[[ Given information open ]]

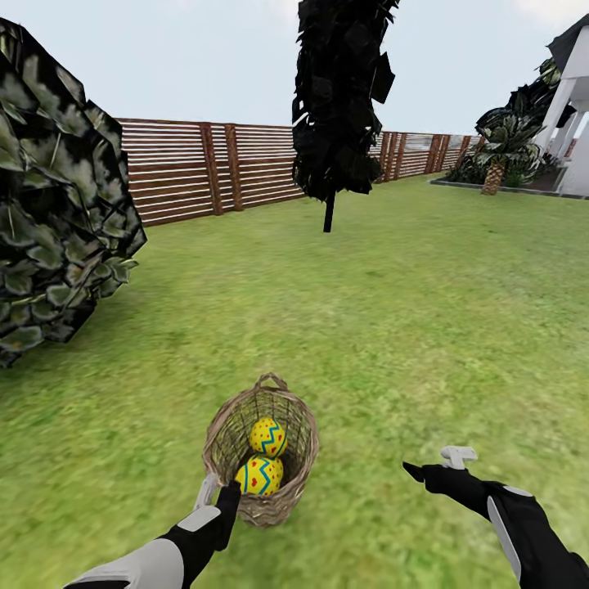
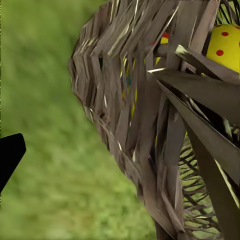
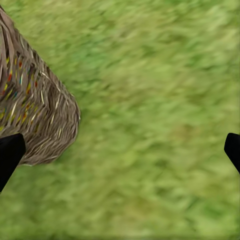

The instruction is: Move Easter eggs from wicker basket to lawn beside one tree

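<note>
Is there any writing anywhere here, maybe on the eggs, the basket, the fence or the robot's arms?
None: no words, numbers, labels or signs can be read in any view.
The Easter eggs carry only red dots and a blue zigzag band, not letters.
The wicker basket, the wooden fence, the white house and both arms are bare of text.

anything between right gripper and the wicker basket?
No. In the head view only bare lawn separates the right gripper from the wicker basket; the right wrist view shows grass there too.
</note>
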Available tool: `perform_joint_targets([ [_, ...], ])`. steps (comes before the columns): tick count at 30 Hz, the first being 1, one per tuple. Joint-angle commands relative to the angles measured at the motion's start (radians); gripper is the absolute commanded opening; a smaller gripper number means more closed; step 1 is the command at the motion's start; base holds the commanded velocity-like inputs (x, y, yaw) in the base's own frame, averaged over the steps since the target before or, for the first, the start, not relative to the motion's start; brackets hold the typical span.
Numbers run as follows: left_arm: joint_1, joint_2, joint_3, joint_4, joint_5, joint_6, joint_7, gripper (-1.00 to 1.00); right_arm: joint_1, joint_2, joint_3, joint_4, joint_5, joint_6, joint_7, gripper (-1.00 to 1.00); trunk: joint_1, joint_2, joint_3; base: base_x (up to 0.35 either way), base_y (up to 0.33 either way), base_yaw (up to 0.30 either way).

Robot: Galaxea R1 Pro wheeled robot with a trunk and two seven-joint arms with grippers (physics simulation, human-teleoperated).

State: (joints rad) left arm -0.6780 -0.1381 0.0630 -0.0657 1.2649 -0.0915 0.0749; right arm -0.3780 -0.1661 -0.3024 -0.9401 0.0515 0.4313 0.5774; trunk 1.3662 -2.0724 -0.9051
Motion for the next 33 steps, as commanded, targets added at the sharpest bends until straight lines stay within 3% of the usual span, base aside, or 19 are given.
perform_joint_targets([
  [1, 0.0, 0.0, 0.006, -0.002, -0.004, -0.002, 0.005, 1.0, -0.001, 0.0, -0.003, -0.001, 0.005, 0.005, 0.007, 1.0, 0.004, -0.008, -0.004, 0.0, 0.0, 0.0],
  [17, 0.0, 0.006, 0.006, -0.002, -0.003, -0.003, 0.005, 1.0, -0.001, -0.001, -0.003, -0.002, 0.005, 0.005, 0.007, 1.0, 0.004, -0.008, -0.004, 0.0, 0.0, 0.0],
  [18, 0.0, 0.006, 0.006, -0.003, -0.003, -0.003, 0.005, -1.0, -0.001, -0.001, -0.003, -0.002, 0.005, 0.005, 0.007, 1.0, 0.004, -0.008, -0.004, 0.0, 0.0, 0.0],
  [33, 0.0, 0.007, 0.006, -0.006, -0.004, -0.004, 0.005, -1.0, -0.001, -0.001, -0.003, -0.001, 0.005, 0.005, 0.007, 1.0, 0.004, -0.008, -0.004, 0.0, 0.0, 0.0],
])
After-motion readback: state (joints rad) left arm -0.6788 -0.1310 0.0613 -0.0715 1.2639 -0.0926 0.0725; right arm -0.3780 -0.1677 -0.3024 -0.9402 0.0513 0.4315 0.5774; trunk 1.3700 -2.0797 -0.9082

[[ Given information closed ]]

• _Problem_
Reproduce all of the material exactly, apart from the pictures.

• _Exercise answer_
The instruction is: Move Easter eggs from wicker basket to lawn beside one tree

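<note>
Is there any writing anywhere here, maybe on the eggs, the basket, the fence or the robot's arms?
None: no words, numbers, labels or signs can be read in any view.
The Easter eggs carry only red dots and a blue zigzag band, not letters.
The wicker basket, the wooden fence, the white house and both arms are bare of text.

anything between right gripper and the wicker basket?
No. In the head view only bare lawn separates the right gripper from the wicker basket; the right wrist view shows grass there too.
</note>
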Available tool: `perform_joint_targets([ [_, ...], ])`. steps (comes before the columns): tick count at 30 Hz, the first being 1, one per tuple. Joint-angle commands relative to the angles measured at the motion's start (radians); gripper is the absolute commanded opening; a smaller gripper number means more closed; step 1 is the command at the motion's start; base holds the commanded velocity-like inputs (x, y, yaw) in the base's own frame, averaged over the steps since the target before or, for the first, the start, not relative to the motion's start; brackets hold the typical span.
Numbers run as follows: left_arm: joint_1, joint_2, joint_3, joint_4, joint_5, joint_6, joint_7, gripper (-1.00 to 1.00); right_arm: joint_1, joint_2, joint_3, joint_4, joint_5, joint_6, joint_7, gripper (-1.00 to 1.00); trunk: joint_1, joint_2, joint_3; base: base_x (up to 0.35 either way), base_y (up to 0.33 either way), base_yaw (up to 0.30 either way).

Robot: Galaxea R1 Pro wheeled robot with a trunk and two seven-joint arms with grippers (physics simulation, human-teleoperated).

State: (joints rad) left arm -0.6780 -0.1381 0.0630 -0.0657 1.2649 -0.0915 0.0749; right arm -0.3780 -0.1661 -0.3024 -0.9401 0.0515 0.4313 0.5774; trunk 1.3662 -2.0724 -0.9051
Motion for the next 33 steps, as commanded, targets added at the sharpest bends until straight lines stay within 3% of the usual span, base aside, or 19 are given.
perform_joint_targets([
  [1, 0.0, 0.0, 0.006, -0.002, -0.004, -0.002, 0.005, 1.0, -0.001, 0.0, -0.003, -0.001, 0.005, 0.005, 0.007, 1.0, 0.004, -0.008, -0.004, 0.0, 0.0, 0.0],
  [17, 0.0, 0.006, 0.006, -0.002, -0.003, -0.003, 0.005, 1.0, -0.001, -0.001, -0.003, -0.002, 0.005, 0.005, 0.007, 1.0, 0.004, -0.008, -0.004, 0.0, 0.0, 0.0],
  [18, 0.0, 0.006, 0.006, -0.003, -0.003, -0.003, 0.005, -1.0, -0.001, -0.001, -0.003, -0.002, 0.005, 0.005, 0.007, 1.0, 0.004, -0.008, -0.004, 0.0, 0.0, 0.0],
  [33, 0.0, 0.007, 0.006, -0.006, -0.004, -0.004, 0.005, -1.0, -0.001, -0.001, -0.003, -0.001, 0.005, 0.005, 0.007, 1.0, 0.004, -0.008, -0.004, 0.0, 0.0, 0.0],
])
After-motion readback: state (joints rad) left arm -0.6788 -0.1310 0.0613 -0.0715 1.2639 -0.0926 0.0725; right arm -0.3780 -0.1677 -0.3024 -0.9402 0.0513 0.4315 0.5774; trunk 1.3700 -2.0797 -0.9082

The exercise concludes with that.